→ DIRECTIONS FOR THIS TASK:
Every line of the data that includes "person" should be copied out.

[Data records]

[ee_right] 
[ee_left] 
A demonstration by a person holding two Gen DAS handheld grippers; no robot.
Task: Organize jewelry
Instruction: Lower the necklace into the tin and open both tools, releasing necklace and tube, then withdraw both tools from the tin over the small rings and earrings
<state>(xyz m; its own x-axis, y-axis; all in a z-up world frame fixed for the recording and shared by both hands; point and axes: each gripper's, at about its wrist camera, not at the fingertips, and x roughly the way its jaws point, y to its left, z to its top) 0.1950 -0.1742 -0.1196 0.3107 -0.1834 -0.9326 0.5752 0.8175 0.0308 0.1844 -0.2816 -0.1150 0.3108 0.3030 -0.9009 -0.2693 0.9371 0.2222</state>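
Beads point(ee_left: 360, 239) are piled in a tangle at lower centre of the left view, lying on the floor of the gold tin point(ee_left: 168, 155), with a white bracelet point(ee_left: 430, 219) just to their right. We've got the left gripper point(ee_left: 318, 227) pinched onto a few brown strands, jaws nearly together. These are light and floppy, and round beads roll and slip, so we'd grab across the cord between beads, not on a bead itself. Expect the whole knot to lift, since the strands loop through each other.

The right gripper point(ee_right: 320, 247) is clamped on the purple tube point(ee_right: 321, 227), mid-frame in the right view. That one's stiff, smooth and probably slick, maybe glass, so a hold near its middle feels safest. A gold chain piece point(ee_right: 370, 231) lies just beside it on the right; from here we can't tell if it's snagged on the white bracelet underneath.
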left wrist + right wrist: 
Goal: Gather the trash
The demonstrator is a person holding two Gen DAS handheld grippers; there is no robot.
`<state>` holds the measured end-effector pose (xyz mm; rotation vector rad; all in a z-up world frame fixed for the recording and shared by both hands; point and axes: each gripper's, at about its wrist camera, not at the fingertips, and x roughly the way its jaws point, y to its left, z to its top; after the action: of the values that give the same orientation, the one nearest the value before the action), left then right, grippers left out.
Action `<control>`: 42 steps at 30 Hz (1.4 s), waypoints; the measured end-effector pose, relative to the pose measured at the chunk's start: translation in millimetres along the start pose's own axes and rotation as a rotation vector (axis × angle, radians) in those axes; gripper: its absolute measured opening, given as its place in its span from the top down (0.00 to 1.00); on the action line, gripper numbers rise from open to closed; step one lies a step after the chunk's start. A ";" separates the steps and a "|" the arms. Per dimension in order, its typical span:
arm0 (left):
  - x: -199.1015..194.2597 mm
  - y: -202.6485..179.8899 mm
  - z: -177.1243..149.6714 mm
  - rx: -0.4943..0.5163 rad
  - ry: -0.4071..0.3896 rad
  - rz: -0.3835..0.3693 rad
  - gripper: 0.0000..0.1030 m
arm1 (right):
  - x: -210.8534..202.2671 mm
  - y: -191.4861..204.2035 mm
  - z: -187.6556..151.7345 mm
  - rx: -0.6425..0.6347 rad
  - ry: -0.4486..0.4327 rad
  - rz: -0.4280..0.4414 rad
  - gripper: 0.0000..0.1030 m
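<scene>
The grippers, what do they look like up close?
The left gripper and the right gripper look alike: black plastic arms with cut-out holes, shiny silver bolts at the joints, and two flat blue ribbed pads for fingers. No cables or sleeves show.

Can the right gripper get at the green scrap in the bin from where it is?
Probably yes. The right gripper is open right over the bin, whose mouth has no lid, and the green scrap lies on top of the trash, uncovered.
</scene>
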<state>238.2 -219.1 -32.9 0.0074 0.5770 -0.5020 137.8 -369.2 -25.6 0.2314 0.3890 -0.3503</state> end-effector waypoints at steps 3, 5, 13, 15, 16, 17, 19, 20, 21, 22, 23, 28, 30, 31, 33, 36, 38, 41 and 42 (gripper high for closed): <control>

→ OUTPUT FOR THIS TASK:
A demonstration by a person holding two Gen DAS handheld grippers; no robot.
The demonstrator is a person holding two Gen DAS handheld grippers; there is no robot.

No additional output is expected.